When the line with "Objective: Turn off" appears below, start repeating lines exactly, and keep going through the line with "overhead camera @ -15"; add nothing outside that span.

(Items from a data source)
[Start of section]
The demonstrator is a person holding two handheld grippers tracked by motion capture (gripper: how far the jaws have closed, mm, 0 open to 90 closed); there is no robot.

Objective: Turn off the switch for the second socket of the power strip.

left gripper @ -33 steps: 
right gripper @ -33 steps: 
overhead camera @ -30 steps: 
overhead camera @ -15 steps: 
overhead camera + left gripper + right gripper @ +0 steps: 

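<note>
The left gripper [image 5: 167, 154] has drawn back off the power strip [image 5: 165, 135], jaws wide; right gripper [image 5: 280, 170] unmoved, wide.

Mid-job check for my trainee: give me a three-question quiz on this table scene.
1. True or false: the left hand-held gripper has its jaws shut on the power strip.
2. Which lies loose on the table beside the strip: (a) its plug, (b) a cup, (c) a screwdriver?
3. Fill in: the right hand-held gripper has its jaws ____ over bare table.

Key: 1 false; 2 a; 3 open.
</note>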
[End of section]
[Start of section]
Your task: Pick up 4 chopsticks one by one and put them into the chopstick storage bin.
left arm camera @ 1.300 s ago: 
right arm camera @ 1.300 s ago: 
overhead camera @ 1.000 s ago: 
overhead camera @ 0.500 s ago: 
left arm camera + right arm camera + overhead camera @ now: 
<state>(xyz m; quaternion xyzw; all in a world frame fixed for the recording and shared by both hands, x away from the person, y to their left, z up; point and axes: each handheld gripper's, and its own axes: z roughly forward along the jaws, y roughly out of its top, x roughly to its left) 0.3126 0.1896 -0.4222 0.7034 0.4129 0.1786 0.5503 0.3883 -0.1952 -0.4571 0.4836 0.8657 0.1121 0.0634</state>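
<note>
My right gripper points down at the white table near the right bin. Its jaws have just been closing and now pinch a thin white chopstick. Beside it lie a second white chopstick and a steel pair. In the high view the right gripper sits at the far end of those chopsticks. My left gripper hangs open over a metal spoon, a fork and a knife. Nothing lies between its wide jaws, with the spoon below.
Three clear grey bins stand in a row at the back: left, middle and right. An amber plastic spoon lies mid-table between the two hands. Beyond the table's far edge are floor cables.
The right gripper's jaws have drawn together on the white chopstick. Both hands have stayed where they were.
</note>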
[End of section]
- RESULT:
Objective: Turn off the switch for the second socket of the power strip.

left gripper @ -33 steps: 
right gripper @ -33 steps: 
overhead camera @ -30 steps: 
overhead camera @ -15 steps: 

There is nothing more to add to this answer.